Broadcasters have long cried foul that pay-TV companies show publicly-subsidized TV without compensating them for the content they’re providing. CBS CEO Les Moonves has said, “Receiving fair value for our content is core to who we are and we will remain resolute in this principle.” Indeed, over the next five years, broadcasters will demand nearly $25 billion from pay-TV consumers for “free” TV.
But when it comes to paying other content creators, broadcasters refuse to pay a nickel. In fact, they’re actively lobbying Congress to ensure they don’t have to pay “fair value” to musicians whose music is played on broadcast radio stations. As Mr. Moonves puts it: “The idea that we have to pay them to put their music on our radio stations is absurd.”

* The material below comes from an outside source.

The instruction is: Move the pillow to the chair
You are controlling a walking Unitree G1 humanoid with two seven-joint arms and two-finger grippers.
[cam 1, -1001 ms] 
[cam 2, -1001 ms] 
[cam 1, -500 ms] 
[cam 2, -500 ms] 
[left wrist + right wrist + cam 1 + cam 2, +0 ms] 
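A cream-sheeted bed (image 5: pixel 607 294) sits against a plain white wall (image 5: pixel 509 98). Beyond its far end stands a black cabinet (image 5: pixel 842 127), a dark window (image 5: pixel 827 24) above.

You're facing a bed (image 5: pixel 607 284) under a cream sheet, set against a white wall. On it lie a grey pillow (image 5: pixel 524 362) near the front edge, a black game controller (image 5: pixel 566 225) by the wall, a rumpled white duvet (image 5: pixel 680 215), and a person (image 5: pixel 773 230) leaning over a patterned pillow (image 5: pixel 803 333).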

This hypocrisy by broadcasters is truly galling. The only thing more disturbing is that Congress has allowed it to continue for so long.
Fortunately, there is now a bipartisan bill to keep the broadcasters honest. Rep. Anna Eshoo (D-CA) and Rep. Marsha Blackburn (R-TN) have introduced the “Protecting the Rights of Musicians Act,” which will deny the right to grant retransmission consent to a television broadcast station if the owner of that station also owns an FM or AM radio station that is not compensating musicians for their work.
Broadcasters shouldn’t be allowed to have it both ways: demanding huge retransmission consent fees for their content while simultaneously refusing to pay even a dollar to musicians for their copyrighted work.
Congress needs to support Reps. Eshoo and Blackburn and finally force the broadcasters to decide whether they truly believe in “fair value” or not.